◆ **ACTIVITY**:
The lines below, beginning at the one that contains "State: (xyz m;" and ending at the last, are to be retyped exactly.

THE DATA section start

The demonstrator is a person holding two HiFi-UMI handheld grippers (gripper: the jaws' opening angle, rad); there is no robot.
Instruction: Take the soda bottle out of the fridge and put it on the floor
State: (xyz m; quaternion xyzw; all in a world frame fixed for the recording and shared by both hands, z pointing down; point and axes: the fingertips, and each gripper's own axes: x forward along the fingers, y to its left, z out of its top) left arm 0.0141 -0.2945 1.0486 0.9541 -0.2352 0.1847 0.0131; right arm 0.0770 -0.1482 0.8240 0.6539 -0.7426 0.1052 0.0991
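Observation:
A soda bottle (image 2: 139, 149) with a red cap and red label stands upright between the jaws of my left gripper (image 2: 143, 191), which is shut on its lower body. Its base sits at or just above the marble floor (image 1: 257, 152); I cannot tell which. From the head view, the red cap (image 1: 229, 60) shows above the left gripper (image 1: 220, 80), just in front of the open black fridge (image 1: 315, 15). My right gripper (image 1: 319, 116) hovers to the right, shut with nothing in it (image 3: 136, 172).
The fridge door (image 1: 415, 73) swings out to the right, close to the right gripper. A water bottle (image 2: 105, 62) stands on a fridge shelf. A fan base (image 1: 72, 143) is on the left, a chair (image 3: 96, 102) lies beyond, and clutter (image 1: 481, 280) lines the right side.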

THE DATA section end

◆ **EXERCISE ANSWER**:
State: (xyz m; quaternion xyzw; all in a world frame fixed for the recording and shared by both hands, z pointing down; point and axes: the fingertips, and each gripper's own axes: x forward along the fingers, y to its left, z out of its top) left arm 0.0141 -0.2945 1.0486 0.9541 -0.2352 0.1847 0.0131; right arm 0.0770 -0.1482 0.8240 0.6539 -0.7426 0.1052 0.0991
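Observation:
A soda bottle (image 2: 139, 149) with a red cap and red label stands upright between the jaws of my left gripper (image 2: 143, 191), which is shut on its lower body. Its base sits at or just above the marble floor (image 1: 257, 152); I cannot tell which. From the head view, the red cap (image 1: 229, 60) shows above the left gripper (image 1: 220, 80), just in front of the open black fridge (image 1: 315, 15). My right gripper (image 1: 319, 116) hovers to the right, shut with nothing in it (image 3: 136, 172).
The fridge door (image 1: 415, 73) swings out to the right, close to the right gripper. A water bottle (image 2: 105, 62) stands on a fridge shelf. A fan base (image 1: 72, 143) is on the left, a chair (image 3: 96, 102) lies beyond, and clutter (image 1: 481, 280) lines the right side.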

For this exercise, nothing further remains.